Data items
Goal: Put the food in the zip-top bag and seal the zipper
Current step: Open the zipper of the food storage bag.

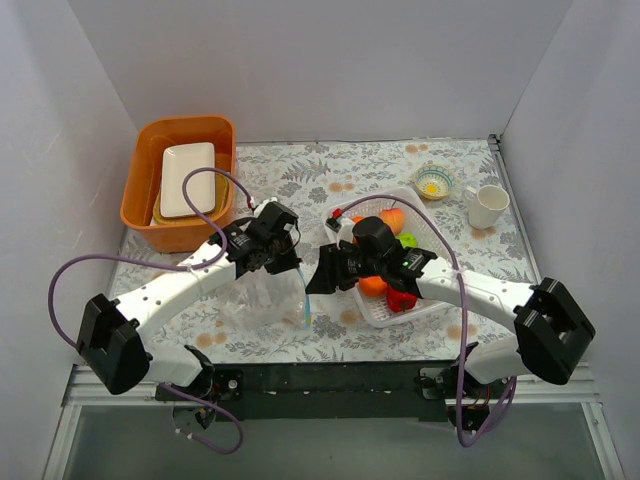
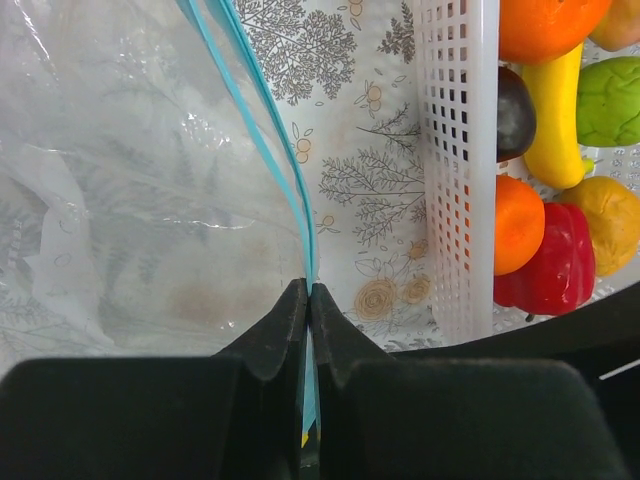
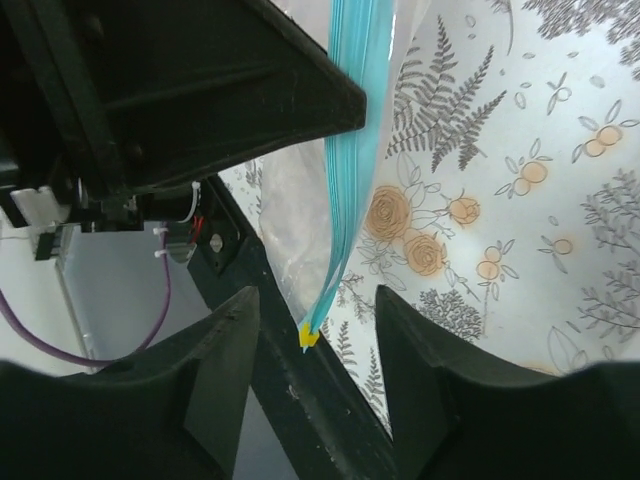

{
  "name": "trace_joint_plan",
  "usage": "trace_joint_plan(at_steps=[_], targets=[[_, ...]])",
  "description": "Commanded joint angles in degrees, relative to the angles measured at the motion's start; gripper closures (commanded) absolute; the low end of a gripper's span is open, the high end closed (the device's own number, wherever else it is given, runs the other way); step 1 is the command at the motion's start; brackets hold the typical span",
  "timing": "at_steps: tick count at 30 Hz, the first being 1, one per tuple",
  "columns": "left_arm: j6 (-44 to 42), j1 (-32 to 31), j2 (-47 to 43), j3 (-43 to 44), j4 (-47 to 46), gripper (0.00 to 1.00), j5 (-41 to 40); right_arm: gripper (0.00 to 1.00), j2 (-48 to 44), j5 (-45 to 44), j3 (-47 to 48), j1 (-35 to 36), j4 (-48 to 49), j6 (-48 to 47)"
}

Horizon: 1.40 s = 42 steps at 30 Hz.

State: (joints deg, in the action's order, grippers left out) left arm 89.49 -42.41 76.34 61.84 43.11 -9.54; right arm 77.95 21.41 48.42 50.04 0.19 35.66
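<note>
I see the clear, crinkly zip-top bag (image 1: 262, 300) resting on the desk (image 2: 380, 200), its light blue zipper (image 2: 285, 170) toward the white basket (image 2: 455, 150) holding 2 oranges (image 2: 518, 225), banana (image 2: 555, 120), purple ball (image 2: 512, 112), green ball (image 2: 608, 100), red pepper (image 2: 555, 270) and lemon (image 2: 612, 222).

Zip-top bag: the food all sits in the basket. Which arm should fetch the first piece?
Right. The left gripper is shut on the zipper, holding the zip-top bag, while the right gripper is open, empty, and on the side of the basket where the food lies.
</note>
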Motion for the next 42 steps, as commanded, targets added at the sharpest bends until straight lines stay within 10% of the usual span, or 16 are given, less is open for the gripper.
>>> trace_joint_plan(at_steps=[1,9,24,30,42], targets=[[-0.64,0.66,-3.30,0.82,-1.45,1.00,1.54,0.45,2.46,4.60,0.18,0.49,4.03,-0.15],[-0.55,1.02,-5.67,1.79,0.04,1.00,3.12,0.99,6.60,8.12,-0.78,0.76,10.53,0.46],[0.86,1.54,-9.71,-1.55,2.06,1.00,4.00,0.98,4.84,3.47,-3.42,1.02,10.54,0.38],[0.42,1.54,-9.27,-1.73,1.62,1.00,4.27,0.61,1.06,-0.66,-2.90,1.02,11.86,0.38],[0.95,1.54,-10.15,-2.96,0.48,1.00,5.58,0.60,3.43,-0.05,1.32,1.02,12.47,-1.03]])
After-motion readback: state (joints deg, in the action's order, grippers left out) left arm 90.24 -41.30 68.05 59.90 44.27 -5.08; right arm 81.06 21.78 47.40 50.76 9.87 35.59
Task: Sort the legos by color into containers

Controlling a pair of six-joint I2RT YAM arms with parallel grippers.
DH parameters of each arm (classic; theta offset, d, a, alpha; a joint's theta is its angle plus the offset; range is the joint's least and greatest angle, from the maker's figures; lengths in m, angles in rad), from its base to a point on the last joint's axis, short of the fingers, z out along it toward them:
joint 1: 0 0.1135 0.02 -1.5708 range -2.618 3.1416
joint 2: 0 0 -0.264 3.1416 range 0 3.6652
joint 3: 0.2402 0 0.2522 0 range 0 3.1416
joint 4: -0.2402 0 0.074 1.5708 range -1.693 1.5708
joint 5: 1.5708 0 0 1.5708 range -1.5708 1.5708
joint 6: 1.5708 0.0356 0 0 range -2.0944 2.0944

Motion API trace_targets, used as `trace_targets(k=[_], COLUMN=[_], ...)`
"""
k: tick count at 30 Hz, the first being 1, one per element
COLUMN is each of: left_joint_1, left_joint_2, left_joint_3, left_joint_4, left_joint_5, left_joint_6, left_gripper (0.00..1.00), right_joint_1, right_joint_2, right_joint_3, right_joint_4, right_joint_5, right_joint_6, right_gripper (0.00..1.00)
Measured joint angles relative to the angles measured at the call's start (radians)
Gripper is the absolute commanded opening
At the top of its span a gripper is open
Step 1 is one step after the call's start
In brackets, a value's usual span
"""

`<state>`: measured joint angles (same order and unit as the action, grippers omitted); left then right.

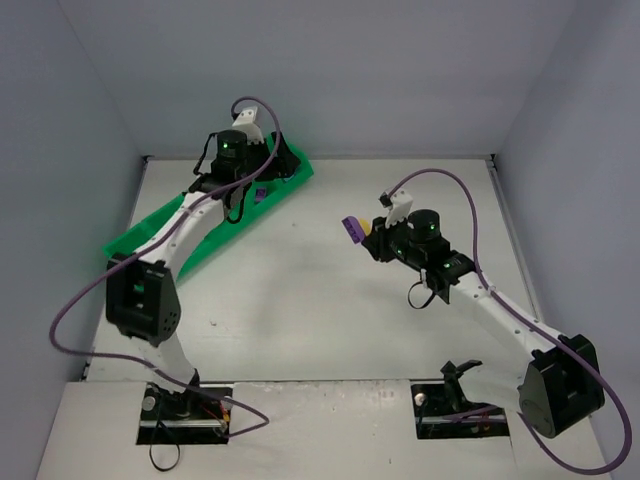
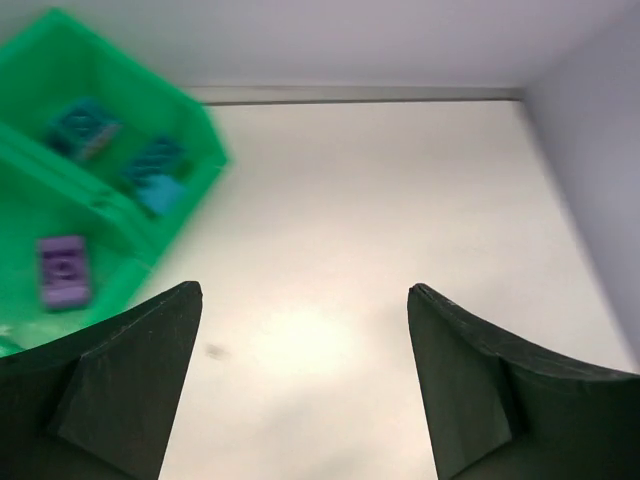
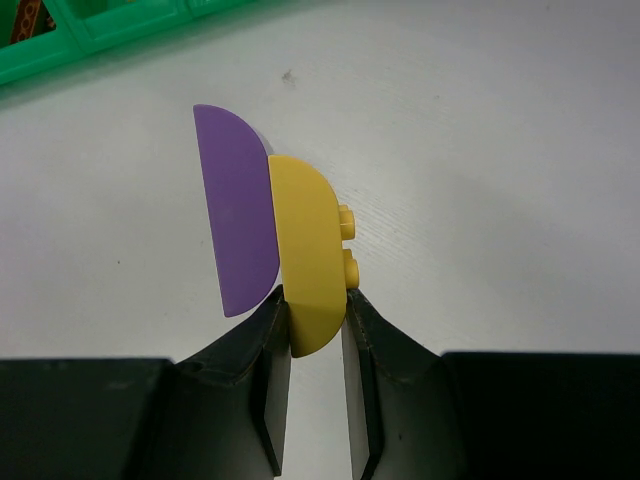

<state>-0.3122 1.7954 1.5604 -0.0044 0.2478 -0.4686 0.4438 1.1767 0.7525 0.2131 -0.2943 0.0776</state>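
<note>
The right gripper [image 3: 315, 312] is clamped on a yellow brick [image 3: 310, 240], which is stuck to a curved purple brick [image 3: 238, 220]. This pair is well to the right of the green tray [image 1: 140, 228]. The left gripper [image 2: 302, 292] has its fingers wide apart, just beside the tray's far end. In that end compartment lie teal bricks [image 2: 85, 128], and a small purple brick [image 2: 63, 270] lies in the next compartment.

Top view: left arm [image 1: 200, 205] covers much of the tray [image 1: 150, 232], far end; contents there unseen.
Left wrist: tray blurred, cut by left edge; teal bricks [image 2: 82, 128] and purple brick [image 2: 63, 270] smeared.
Right wrist: corner brick [image 3: 27, 18], possibly brown, cropped. Base of yellow brick [image 3: 310, 240] hidden in right tool [image 3: 313, 310].
</note>
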Motion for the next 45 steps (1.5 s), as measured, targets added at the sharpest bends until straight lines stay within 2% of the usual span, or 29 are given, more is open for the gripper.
trace_targets(k=[4, 8, 14, 21, 36, 41, 42, 44, 45], left_joint_1=[-0.079, -0.174, -0.264, -0.323, -0.358, -0.364, -0.366, -0.367, -0.367], left_joint_2=[-0.225, -0.325, -0.312, -0.311, -0.233, -0.222, -0.222, -0.222, -0.221], left_joint_3=[-0.176, -0.308, -0.405, -0.417, -0.417, -0.417, -0.417, -0.417, -0.418], left_joint_4=[0.048, 0.116, 0.142, 0.193, 0.249, 0.269, 0.278, 0.299, 0.309], left_joint_5=[0.095, 0.160, 0.179, 0.158, 0.117, 0.120, 0.122, 0.129, 0.133], left_joint_6=[-0.090, -0.180, -0.240, -0.266, -0.311, -0.338, -0.346, -0.362, -0.368], left_gripper=[0.77, 0.77, 0.77, 0.77, 0.76, 0.66, 0.57, 0.50, 0.34], right_joint_1=[0.000, 0.000, 0.003, 0.004, 0.010, 0.010, 0.010, 0.010, 0.010], right_joint_2=[0.001, 0.001, 0.001, 0.000, -0.031, -0.036, -0.036, -0.036, -0.037], right_joint_3=[0.016, 0.026, 0.029, 0.031, 0.031, 0.031, 0.031, 0.031, 0.031], right_joint_4=[0.005, 0.007, 0.007, 0.008, 0.015, 0.016, 0.016, 0.017, 0.018], right_joint_5=[0.011, 0.013, 0.000, -0.006, -0.021, -0.029, -0.029, -0.030, -0.030], right_joint_6=[0.005, 0.016, 0.027, 0.034, 0.063, 0.071, 0.072, 0.072, 0.072], right_gripper=[0.00, 0.00, 0.00, 0.00, 0.00, 0.00, 0.00, 0.00, 0.00])
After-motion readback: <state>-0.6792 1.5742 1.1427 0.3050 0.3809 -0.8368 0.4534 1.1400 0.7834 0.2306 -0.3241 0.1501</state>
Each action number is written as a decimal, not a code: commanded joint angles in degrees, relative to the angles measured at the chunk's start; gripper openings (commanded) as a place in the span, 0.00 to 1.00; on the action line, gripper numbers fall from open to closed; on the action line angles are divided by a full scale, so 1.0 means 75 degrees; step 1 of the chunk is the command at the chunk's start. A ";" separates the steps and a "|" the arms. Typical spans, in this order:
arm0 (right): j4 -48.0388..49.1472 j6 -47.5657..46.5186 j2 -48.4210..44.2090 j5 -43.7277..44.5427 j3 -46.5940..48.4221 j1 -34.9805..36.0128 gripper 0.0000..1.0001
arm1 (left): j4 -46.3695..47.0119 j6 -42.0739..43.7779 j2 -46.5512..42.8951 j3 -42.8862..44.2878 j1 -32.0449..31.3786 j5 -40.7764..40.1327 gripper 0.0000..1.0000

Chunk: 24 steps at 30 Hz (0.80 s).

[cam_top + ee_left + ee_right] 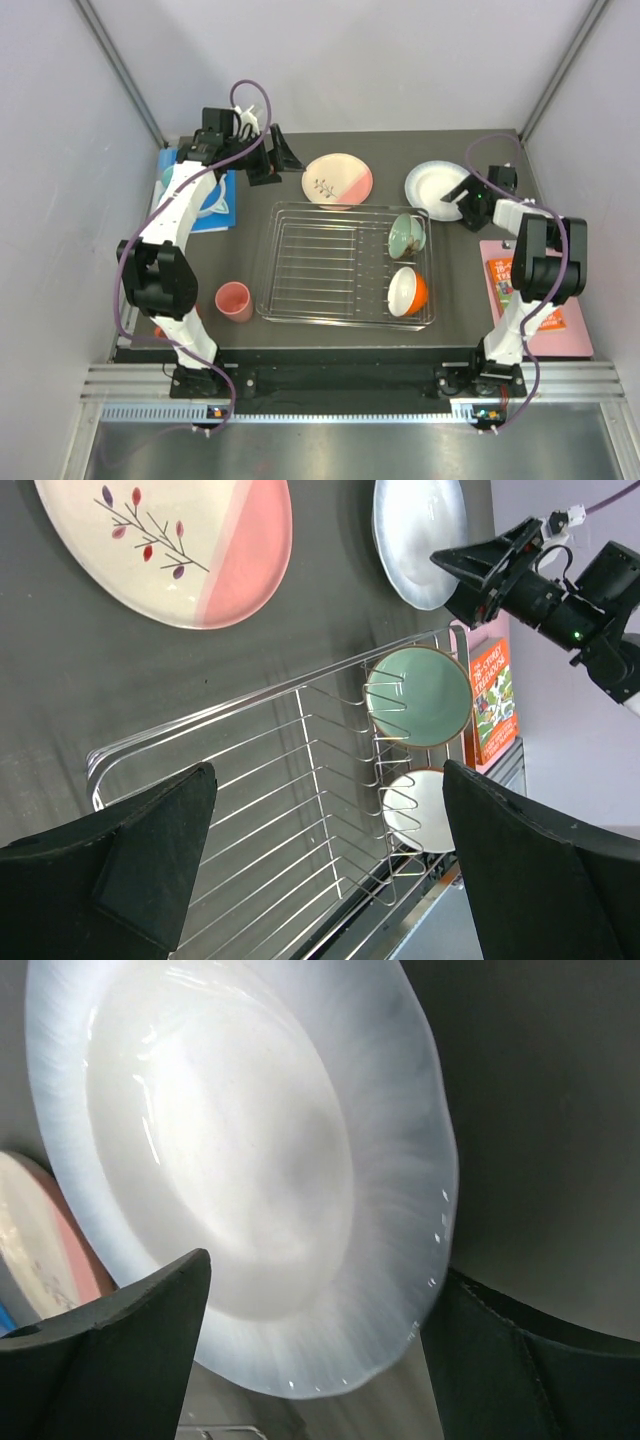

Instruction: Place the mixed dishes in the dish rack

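Observation:
The dish rack [320, 265] lies mid-table. A mint-green bowl [407, 235] and an orange bowl with white inside [408, 291] stand on edge at its right end. The pink-and-cream plate [338, 178] and the white plate [432, 185] lie flat behind it. A pink cup [234, 301] stands left of the rack. My right gripper [315, 1350] is open, with the white plate's [250, 1140] near rim between its fingers [110, 1350]. My left gripper [330, 880] hangs open and holds nothing, above the rack's [250, 780] far left corner, beside the pink-and-cream plate [170, 540].
A flat blue board [212, 212] lies at the far left under the left arm. On the right, a pink board [550, 335] carries an orange booklet [500, 280]. Grey walls close in both sides and the back.

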 commanded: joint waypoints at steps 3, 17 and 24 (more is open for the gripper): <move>0.0935 0.0480 0.0588 -0.0679 0.0368 -0.0200 0.74 | -0.0252 0.0253 -0.0425 -0.0012 0.0037 -0.0111 0.99; 0.1324 0.0621 0.0788 -0.0926 -0.0159 -0.0259 0.15 | -0.0721 0.0756 -0.0624 0.0023 0.0048 -0.0439 0.99; 0.1371 0.0446 0.0227 -0.1008 -0.0673 -0.0259 0.00 | -0.1178 0.1448 -0.0812 -0.0328 0.0060 -0.0767 0.99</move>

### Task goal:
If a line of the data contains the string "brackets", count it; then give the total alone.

### Written answer:
2